> [WHAT YOU WILL DO]: Starting at the first line of the data below, write out each line exactly until you reach the line containing "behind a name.", and include that line too.

***

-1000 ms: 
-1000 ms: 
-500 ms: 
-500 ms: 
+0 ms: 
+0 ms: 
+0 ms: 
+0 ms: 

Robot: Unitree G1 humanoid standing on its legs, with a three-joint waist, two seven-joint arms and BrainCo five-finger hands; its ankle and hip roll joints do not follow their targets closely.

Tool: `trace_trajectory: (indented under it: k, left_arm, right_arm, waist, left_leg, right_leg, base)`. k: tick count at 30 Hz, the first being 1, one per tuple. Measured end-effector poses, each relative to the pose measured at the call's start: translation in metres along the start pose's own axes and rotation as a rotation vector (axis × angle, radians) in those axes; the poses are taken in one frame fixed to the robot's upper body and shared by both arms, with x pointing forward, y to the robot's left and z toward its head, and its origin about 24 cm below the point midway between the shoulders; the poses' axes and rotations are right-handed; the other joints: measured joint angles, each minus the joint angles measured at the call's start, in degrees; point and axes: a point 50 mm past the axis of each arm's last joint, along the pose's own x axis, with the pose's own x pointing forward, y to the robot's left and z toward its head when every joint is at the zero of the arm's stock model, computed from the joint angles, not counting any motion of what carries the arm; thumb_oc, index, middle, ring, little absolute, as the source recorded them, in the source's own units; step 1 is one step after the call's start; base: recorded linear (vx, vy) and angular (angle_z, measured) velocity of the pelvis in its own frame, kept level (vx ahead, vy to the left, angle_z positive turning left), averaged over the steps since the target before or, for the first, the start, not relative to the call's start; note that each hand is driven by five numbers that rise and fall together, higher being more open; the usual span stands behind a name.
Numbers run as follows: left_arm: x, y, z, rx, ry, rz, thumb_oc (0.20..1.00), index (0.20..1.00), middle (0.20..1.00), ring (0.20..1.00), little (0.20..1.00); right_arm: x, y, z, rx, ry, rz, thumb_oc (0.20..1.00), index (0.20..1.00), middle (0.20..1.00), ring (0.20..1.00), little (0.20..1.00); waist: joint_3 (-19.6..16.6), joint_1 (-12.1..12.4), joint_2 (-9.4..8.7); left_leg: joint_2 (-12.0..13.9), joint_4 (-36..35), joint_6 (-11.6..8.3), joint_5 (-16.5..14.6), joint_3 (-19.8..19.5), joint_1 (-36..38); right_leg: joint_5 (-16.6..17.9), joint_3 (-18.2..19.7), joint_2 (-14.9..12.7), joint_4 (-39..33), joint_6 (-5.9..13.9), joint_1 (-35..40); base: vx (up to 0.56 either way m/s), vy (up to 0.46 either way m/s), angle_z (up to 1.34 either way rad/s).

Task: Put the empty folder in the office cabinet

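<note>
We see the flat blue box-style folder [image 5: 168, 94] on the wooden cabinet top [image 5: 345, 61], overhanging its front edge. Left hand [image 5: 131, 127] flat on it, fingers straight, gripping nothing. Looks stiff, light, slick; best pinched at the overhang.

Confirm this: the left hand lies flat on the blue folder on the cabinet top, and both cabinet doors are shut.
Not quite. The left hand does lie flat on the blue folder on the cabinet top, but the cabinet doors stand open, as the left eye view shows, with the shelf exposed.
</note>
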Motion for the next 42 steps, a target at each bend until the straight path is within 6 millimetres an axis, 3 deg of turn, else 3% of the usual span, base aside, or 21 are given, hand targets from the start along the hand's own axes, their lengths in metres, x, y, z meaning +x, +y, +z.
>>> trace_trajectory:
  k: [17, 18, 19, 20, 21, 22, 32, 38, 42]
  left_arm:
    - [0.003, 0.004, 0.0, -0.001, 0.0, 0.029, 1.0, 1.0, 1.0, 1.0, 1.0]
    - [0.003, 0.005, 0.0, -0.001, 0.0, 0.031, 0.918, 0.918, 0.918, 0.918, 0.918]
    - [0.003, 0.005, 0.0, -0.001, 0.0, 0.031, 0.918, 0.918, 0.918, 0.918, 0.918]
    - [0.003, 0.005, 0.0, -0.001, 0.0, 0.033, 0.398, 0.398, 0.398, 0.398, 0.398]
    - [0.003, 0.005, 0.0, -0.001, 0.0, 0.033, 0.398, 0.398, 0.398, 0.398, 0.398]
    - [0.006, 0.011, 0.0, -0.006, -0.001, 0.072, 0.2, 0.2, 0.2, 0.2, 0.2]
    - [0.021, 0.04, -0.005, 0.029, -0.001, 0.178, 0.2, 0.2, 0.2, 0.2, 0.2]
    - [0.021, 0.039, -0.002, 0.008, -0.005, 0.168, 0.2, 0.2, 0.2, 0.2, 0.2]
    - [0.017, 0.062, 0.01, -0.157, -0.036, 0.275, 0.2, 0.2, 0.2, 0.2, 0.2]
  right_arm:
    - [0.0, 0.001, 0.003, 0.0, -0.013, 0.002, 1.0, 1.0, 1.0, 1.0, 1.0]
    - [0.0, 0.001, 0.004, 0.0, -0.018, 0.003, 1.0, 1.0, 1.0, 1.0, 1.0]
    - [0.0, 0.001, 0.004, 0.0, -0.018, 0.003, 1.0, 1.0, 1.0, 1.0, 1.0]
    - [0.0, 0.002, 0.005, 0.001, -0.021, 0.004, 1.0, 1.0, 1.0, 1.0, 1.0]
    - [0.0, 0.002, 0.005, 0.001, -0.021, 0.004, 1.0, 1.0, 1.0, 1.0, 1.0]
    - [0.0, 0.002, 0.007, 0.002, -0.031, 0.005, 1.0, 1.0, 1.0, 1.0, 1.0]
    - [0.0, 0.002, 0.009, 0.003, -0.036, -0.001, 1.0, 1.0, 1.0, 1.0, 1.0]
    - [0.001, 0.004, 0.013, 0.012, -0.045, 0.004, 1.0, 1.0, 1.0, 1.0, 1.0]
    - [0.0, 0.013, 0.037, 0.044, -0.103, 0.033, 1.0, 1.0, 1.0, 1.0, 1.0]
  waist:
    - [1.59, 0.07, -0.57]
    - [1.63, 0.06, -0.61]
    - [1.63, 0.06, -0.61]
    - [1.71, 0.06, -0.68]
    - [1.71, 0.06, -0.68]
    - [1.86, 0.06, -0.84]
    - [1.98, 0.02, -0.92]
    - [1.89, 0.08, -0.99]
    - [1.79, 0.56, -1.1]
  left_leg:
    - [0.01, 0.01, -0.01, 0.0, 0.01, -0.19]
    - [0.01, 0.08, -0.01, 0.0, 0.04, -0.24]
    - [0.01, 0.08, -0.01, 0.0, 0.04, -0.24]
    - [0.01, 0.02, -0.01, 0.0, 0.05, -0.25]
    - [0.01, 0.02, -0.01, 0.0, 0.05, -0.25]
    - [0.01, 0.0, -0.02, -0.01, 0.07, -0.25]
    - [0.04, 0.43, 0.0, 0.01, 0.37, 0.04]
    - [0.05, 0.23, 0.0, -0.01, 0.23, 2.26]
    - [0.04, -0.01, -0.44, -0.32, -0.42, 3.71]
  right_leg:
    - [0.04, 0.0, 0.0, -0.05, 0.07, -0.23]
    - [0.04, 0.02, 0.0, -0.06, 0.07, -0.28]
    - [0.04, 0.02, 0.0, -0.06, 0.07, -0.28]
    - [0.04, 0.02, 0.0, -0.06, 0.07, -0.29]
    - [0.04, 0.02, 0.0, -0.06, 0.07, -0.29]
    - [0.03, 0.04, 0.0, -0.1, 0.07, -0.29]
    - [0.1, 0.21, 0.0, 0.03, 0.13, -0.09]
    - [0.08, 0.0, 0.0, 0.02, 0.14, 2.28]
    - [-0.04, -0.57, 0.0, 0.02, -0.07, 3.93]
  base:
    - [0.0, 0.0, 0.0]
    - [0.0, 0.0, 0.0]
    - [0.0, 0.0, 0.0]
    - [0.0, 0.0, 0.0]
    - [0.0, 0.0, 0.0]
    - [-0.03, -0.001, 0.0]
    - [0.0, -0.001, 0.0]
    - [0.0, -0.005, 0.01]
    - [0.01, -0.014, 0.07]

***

> [RESULT FOR THIS EXERCISE]:
-1000 ms: 
-1000 ms: 
-500 ms: 
-500 ms: 
+0 ms: 
+0 ms: 
+0 ms: 
+0 ms: 

Robot: Unitree G1 humanoid standing on its legs, with a three-joint waist, two seven-joint arms and BrainCo five-finger hands; its ankle and hip roll joints do not follow their targets closely.

Tool: `trace_trajectory: (indented under it: k, left_arm, right_arm, waist, left_leg, right_leg, base)`. k: tick count at 30 Hz, the first being 1, one per tuple. Measured end-effector poses, each relative to the pose measured at the call's start: translation in metres along the start pose's own axes and rotation as a rotation vector (axis × angle, radians) in those axes; the poses are taken in one frame fixed to the robot's upper body and shared by both arms, with x pointing forward, y to the robot's left and z toward its head, and its origin about 24 cm below the point midway between the shoulders; the poses' axes and rotations are right-handed; the other joints: measured joint angles, each minus the joint angles measured at the call's start, in degrees; point and axes: a point 50 mm past the axis of each arm's last joint, along the pose's own x axis, with the pose's own x pointing forward, y to the robot's left and z toward its head when every joint is at the zero of the arm's stock model, computed from the joint angles, not counting any motion of what carries the arm; thumb_oc, index, middle, ring, little absolute, as the source recorded them, in the source's own units; step 1 is one step after the call's start; base: recorded linear (vx, vy) and angular (angle_z, measured) velocity of the pelvis in its own frame, kept level (vx ahead, vy to the left, angle_z positive turning left), averaged over the steps since the target before or, for the first, the start, not relative to the call's start; note that each hand is driven by five numbers that rise and fall together, higher being more open; the usual span stands behind a name.

Above is the complete output.